Pourtant, malgré tout ce potentiel, Saint-Laurent occupe aujourd'hui le second rang pour le nombre de pauvres sur l'île, en raison de l'appauvrissement d'une partie importante de sa population. Avec l'adoption par le gouvernement québécois de la loi 170 sur la fusion des municipalités, Ville Saint-Laurent est devenue, le 1er janvier 2002, un arrondissement de la Ville de Montréal.
Naissance du Comité des Organismes Sociaux de Saint-Laurent (COSSL)
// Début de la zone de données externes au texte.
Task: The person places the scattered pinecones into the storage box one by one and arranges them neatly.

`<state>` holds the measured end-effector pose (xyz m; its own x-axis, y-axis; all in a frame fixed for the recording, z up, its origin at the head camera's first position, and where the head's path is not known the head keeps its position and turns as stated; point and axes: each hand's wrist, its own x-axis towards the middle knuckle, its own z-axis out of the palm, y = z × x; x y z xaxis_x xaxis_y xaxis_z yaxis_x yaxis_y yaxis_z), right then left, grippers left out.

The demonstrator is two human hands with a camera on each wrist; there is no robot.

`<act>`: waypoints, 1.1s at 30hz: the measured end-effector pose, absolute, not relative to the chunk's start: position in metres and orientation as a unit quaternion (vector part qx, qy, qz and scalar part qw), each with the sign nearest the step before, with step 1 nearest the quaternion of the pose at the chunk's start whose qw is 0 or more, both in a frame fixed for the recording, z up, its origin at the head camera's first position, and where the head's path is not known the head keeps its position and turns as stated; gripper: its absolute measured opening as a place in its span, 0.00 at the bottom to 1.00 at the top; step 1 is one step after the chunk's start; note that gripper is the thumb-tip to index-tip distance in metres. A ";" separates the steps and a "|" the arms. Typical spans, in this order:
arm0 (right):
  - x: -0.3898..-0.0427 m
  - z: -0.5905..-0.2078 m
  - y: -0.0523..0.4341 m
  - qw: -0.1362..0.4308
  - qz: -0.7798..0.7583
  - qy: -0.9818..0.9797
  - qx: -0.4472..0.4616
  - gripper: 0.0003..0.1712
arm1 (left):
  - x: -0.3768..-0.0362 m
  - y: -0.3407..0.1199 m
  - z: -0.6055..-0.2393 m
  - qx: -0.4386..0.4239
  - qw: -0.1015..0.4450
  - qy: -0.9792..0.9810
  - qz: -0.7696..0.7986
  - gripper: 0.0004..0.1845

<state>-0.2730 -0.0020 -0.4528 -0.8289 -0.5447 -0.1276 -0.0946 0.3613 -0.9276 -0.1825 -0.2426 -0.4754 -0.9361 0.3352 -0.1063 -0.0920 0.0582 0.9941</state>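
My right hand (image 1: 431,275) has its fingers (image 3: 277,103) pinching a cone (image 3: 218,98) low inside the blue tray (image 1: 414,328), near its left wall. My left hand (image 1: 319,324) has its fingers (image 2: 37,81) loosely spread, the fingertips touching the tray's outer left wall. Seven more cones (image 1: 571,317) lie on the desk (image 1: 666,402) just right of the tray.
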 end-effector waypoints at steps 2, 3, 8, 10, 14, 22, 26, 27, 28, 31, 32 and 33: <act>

Le Comité des Organismes Sociaux de Saint-Laurent (COSSL) tire son origine du projet Pie XII / Notre-Dame-Du-Bois-Franc dont les objectifs étaient d'identifier les besoins pédagogiques et sociaux des écoles. La commission scolaire cherchait notamment à mieux accueillir les nouveaux arrivants et le besoin de services pour les aînés se faisait également sentir. Le moment se prêtant à une concertation structurée, en 1977, la commission scolaire Sainte-Croix, le Bureau d'aide juridique et le Centre de services sociaux lancent l'idée de créer un comité voué à la concertation locale entre les organismes de la municipalité. Ce sera la première table de concertation de Saint-Laurent.
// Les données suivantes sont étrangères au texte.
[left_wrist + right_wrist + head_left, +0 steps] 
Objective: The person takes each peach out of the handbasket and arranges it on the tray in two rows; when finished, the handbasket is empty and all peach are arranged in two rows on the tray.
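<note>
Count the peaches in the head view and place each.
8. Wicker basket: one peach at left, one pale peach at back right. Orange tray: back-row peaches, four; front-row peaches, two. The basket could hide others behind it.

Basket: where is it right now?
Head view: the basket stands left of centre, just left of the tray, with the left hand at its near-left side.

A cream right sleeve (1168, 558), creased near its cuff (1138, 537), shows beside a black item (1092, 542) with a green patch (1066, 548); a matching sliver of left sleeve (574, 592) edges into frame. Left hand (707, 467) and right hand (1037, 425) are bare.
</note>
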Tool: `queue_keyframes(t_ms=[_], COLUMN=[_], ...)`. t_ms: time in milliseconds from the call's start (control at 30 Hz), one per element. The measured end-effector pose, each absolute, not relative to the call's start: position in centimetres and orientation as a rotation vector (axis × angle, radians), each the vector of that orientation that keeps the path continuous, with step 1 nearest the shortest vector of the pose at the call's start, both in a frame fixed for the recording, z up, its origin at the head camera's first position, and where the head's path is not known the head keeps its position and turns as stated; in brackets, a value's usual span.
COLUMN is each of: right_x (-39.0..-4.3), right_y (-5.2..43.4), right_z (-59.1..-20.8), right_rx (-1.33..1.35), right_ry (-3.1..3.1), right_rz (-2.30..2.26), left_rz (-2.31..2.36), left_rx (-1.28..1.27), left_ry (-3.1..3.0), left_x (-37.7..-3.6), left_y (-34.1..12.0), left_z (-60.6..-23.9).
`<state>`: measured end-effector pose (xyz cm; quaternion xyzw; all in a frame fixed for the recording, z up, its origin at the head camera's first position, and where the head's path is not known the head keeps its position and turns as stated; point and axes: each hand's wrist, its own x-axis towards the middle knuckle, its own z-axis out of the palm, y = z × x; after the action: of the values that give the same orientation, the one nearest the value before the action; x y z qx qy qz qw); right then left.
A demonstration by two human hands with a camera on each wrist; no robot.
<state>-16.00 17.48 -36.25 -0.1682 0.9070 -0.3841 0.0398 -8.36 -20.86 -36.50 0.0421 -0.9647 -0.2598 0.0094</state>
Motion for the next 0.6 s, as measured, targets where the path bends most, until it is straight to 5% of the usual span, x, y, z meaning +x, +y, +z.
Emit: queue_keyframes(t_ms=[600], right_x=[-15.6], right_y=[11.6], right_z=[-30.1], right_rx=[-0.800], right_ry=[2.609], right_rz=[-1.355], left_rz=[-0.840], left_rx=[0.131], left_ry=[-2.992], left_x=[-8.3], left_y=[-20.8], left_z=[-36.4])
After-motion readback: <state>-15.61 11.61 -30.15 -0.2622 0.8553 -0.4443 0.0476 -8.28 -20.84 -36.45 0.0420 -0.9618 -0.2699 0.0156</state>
En 1978, une première réunion met en présence 10 organismes avec pour résultat l'incorporation du COSSL en 1979 et l'adhésion de six autres partenaires. Les membres définissent alors la structure initiale composée de comités sectoriels qui reflètent les pré-occupations et les objectifs des organismes membres. Ces comités, dont plusieurs ont survécu aux années, oeuvrent dès lors sous une seule instance fédératrice : réfugiés de la mer (Comité Immigrants, 1980) ; personnes âgées (Comité Gérontologie, 1981), personnes handicapées intellectuelles (Comité Handicapés, 1983) ; jeunes adultes (Regroupement des Intervenants-jeunesse, 1983). Dans les faits, le plan d'action du COSSL est la somme des plans d'action des comités auxquels s'ajoute celui du conseil d'administration.
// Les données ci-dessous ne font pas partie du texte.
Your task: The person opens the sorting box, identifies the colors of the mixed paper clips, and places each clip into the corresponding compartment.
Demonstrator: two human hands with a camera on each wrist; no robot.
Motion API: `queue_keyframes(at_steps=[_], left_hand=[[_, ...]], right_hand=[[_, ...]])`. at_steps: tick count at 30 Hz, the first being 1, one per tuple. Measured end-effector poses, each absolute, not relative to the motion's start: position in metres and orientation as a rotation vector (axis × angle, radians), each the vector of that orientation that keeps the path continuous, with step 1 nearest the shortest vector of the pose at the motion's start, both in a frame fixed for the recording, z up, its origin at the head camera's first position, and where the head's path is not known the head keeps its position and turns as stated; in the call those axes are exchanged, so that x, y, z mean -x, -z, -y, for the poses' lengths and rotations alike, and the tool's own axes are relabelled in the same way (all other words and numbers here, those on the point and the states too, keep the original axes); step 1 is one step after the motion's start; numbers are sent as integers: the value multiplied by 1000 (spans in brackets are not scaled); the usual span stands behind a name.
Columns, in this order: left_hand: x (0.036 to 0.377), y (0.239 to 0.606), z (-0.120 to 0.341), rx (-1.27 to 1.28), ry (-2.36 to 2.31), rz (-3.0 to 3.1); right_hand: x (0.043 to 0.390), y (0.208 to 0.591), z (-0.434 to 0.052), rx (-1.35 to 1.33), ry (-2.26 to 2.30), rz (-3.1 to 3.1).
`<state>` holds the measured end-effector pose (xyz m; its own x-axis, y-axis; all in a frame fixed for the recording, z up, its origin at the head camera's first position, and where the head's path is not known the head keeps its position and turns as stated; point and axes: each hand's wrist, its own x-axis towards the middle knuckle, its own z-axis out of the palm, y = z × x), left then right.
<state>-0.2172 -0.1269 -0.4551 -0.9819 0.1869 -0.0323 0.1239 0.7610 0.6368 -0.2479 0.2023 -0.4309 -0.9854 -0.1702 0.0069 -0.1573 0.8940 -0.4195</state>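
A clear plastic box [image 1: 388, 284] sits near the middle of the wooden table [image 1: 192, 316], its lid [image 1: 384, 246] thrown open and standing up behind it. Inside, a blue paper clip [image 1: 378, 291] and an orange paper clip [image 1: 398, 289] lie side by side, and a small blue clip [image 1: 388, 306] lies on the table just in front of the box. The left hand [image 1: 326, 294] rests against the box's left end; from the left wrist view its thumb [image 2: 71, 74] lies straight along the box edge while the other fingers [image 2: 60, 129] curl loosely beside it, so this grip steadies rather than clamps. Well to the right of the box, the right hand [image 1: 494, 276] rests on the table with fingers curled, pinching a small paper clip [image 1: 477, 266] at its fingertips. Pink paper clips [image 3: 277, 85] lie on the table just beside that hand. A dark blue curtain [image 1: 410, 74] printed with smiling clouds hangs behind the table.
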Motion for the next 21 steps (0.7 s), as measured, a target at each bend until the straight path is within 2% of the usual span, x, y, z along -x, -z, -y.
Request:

Au fil des ans et grâce à ses divers comités, le COSSL a su obtenir l'adhésion de la vaste majorité des acteurs locaux : organismes communautaires, institutions publiques, institutions parapubliques et milieu des affaires. Il devient donc le lieu où se construit et s'articule la vision locale.
Les temps modernes
À la fin des années 90, le COSSL s'est restructuré en vue d'augmenter l'autonomie de ses comités. On a aussi décidé d'embaucher un coordonnateur et de retirer aux bailleurs de fonds leur siège au conseil d'administration ainsi que leur droit de vote aux assemblées. Invités néanmoins aux assemblées générales et régulières, ils ont continué d'y participer assidûment. Par la suite, un collège électoral a été établi pour le conseil d'administration dont les 7 sièges se répartissent comme suit : 5 à élire en assemblée générale (1 pour les organismes publics et parapublics et 4 pour les organismes communautaires) et 2 à coopter, donc choisis par les élus du conseil d'administration parmi les organismes communautaires ou les organismes publics et parapublics.